Abstract
Background
Temporary transvenous pacemaker implantation is an important and critical procedure
for emergency physicians. Traditionally, temporary pacemakers are inserted by electrocardiography
(ECG) guidance in the emergency department because fluoroscopy at the bedside in an
unstable patient can be limited by time and equipment availability. However, in the
presence of atrial septal defect, ventricular septal defect, and patent foramen ovale,
the pacemaker lead can be implanted inadvertently into the left ventricle or directly
into the coronary sinus instead of right ventricle. Regular pacemaker rhythm can be
achieved despite inadvertent implantation of the pacemaker lead into the left ventricle,
leading to ignorance of the possibility of lead malposition.
Case Report
A 65-year-old female patient with hemodynamic instability and complete atrioventricular
block underwent temporary pacemaker implantation via right jugular vein with ECG guidance
at the emergency department.
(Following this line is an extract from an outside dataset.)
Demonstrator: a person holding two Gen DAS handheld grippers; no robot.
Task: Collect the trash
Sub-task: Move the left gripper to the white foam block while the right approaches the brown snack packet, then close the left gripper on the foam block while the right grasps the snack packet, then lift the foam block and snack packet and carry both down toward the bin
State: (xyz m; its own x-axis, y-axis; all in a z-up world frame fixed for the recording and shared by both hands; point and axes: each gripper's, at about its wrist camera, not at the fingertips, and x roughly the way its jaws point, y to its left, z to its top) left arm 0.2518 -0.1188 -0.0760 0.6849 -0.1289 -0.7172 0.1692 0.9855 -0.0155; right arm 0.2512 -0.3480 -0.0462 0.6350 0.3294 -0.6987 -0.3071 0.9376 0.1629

Approximately 12 h after implantation, it was noticed
that the ECG revealed right bundle branch block (RBBB)−type paced QRS complexes. Diagnostic
workup revealed that the lead was inadvertently located in the left ventricular apex.
This case illustrates the importance of careful scrutiny of the 12-lead ECG and imaging
clues in identifying lead malposition in the emergency department.
Why Should an Emergency Physician Be Aware of This?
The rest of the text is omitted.